Berk Tuna

Personal information
- Full name: Berk Tuna
- Nationality: Turkey
- Born: 7 May 1976 (age 50) Manisa, Turkey
- Height: 1.80 m (5 ft 11 in)
- Weight: 75 kg (165 lb)

Sport
- Sport: Athletics
- Event: Triple jump
- Club: Enka Spor Kulubü
- Coached by: Aşkın Tuna

Achievements and titles
- Personal best: Triple jump: 16.67 (2004)

= Berk Tuna =

Turkish triple jumper

Berk Tuna (born 7 May 1976 in Manisa) is a retired Turkish triple jumper. Representing his nation Turkey at the 2004 Summer Olympics, Tuna held the national record at a remarkable jump of 16.67 metres from the Turkish Championships in Ankara, set in 2003. National record was broken by Seref Osmanoglu in 2015. Throughout his career in track and field, Tuna trained for Enka Sport Club (Enka Spor Kulubü) in Istanbul, under his personal coach, father, and two-time Olympian Aşkın Tuna (1964 and 1968).

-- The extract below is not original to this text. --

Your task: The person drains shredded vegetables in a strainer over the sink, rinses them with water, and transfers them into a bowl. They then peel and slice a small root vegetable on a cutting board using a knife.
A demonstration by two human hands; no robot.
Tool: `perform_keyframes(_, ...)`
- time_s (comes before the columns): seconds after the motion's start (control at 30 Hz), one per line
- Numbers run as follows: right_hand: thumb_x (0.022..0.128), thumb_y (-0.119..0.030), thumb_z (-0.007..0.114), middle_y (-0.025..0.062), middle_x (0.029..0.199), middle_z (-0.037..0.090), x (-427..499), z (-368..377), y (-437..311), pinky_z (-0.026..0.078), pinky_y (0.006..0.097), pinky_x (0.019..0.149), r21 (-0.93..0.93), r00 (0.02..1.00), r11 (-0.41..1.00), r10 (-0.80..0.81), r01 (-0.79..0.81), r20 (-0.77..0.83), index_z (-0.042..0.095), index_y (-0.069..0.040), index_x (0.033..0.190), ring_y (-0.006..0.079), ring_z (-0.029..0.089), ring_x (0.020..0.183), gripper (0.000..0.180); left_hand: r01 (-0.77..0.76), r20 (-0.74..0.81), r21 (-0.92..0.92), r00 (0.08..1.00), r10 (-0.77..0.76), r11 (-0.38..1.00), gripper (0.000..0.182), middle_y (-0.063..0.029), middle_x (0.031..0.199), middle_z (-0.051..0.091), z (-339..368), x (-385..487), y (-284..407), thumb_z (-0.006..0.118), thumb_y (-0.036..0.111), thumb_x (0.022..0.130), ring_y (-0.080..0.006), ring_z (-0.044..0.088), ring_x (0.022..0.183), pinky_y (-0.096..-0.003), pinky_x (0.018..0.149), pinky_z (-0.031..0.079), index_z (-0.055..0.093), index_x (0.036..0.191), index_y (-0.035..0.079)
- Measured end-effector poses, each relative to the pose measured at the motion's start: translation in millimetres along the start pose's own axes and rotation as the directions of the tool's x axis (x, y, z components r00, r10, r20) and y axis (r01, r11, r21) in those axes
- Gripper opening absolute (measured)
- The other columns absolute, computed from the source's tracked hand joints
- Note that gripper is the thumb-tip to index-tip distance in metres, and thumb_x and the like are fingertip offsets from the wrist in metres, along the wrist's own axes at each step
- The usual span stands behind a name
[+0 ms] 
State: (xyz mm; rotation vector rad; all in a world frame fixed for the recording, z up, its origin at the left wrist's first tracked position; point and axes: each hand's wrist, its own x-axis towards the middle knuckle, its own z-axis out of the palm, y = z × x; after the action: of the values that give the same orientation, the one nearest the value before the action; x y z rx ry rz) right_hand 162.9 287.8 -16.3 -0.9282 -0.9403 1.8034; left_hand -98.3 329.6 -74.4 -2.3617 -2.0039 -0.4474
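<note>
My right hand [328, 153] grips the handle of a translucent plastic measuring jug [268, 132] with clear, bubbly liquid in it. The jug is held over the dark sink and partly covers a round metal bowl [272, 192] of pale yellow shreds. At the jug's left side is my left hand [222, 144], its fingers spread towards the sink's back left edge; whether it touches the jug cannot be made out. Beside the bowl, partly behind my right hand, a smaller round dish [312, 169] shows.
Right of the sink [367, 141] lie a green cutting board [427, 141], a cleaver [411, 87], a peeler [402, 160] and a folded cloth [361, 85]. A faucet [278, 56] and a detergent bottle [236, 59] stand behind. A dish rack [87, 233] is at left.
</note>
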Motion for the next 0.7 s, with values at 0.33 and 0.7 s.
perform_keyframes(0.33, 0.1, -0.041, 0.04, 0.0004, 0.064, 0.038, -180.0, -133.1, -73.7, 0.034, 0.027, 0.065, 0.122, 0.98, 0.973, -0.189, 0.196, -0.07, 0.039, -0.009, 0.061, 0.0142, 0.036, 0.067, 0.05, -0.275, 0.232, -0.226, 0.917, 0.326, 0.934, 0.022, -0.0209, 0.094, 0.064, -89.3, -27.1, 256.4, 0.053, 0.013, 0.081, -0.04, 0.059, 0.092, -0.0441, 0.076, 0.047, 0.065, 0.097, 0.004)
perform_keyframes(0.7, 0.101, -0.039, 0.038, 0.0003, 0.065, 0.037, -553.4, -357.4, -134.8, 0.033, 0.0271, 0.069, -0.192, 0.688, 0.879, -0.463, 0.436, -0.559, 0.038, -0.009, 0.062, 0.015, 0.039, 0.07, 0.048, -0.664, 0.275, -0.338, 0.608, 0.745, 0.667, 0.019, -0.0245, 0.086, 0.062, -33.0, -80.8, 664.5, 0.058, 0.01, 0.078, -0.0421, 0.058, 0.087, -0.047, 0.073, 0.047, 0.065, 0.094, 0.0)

Tuna qualified for the Turkish squad in the men's triple jump at the 2004 Summer Olympics in Athens by spanning a Turkish record-breaking jump and an Olympic B-standard of 16.67 m from the 2003 Turkish Championships in Ankara. Tuna crashed out of the qualifying round without attaining a mark against his name, after failing to produce a single legal jump in all three attempts.